My next goal for the Themis project is to parse an invitation from an email. I am starting with invitations generated by MS Outlook because that’s my target audience, but a peak inside of a Google Calendar invitation gives me hope that I’ll be able to support multiple calendars without much trouble.

Outlook invitations are sent in the VCalendar format, content type “text/calendar”. The standard was published as RFC 2445 in 1998. It describes a standard layout for calendar data in the VCard format, which is described in RFC 2425.

VCard is a simple text based format with a nested structure that’s similar to XML. It uses colons and semicolons instead of angle brackets, supports attributes, and has standard representations for several common data types. Here is an example of the same data represented in both formats (content from RFC 2425):

I looked around for a library to do the job,but decided to build my own. Writing this kind of code isn’t a good way to deliver business value, but it sure is fun. A bit of time with a white board and a couple of evenings coding, and I have a mostly functional VCard parser ready to go.

When I am setting out to build something like a parser, I like to consider the designs of other established libraries that perform a similar function. As I’ve already mentioned, VCard is a lot like XML in structure, so XML parsers are a great place to look for inspiration. I built a structure that loosely mimics the XmlDocument model, an object tree that holds the entire document in memory. It won’t perform as fast as using something like an XmlReader, but it makes it easier to handle variations in document format with polymorphism. Since the VCard documents I’m processing should never be too big, it won’t be much of a performance burden anyway.
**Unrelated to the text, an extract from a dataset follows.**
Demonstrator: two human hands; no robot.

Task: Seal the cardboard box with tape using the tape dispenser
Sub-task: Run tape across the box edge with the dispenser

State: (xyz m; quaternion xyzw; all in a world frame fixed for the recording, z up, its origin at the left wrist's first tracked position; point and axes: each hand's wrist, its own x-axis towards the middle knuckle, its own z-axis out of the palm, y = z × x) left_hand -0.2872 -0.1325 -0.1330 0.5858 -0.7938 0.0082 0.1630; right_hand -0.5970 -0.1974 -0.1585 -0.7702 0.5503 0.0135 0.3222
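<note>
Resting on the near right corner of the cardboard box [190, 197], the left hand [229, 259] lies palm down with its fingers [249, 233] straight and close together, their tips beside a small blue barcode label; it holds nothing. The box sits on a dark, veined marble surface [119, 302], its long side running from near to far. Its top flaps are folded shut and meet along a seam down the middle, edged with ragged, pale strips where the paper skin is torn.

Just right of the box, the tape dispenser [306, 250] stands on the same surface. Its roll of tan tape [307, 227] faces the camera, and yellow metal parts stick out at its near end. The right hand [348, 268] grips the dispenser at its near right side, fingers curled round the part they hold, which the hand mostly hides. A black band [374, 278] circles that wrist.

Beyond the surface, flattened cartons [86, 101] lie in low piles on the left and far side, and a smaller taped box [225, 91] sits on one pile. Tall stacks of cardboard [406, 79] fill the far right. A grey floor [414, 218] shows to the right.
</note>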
The object structure that holds VCard data looks like this:

At first I wanted to have a property like Value, but there is no reliable way to know the type of a VCard value without knowing the structure of the document, and at this level I don’t want to be coupled to the structure of the document. Instead, I will be adding a series of methods to get and set the EscapedValue as a specific type.

The VCardSimpleValue class was a late addition to the model. I needed a way to hold parameter values (the equivalent of attributes in XML), but since they can’t have parameters of their own I didn’t want to pick up the Parameters collection. I also considered making a type separate from VCardValue for the parameters, but both these classes will need the ability to read and write the escaped value, and I don’t want to write that code twice.

I’ve added the first unit tests to the solution, checking the parser against a number of examples in the specifications and real snippets extracted from emails sent by Outlook. I’ve also added tests for a number of failure cases in the parser such as groups without an ending or values lines without a value delimiter.

My next addition will be parsers for the value types and a stub in the test harness that replies to emails with some info about the original request.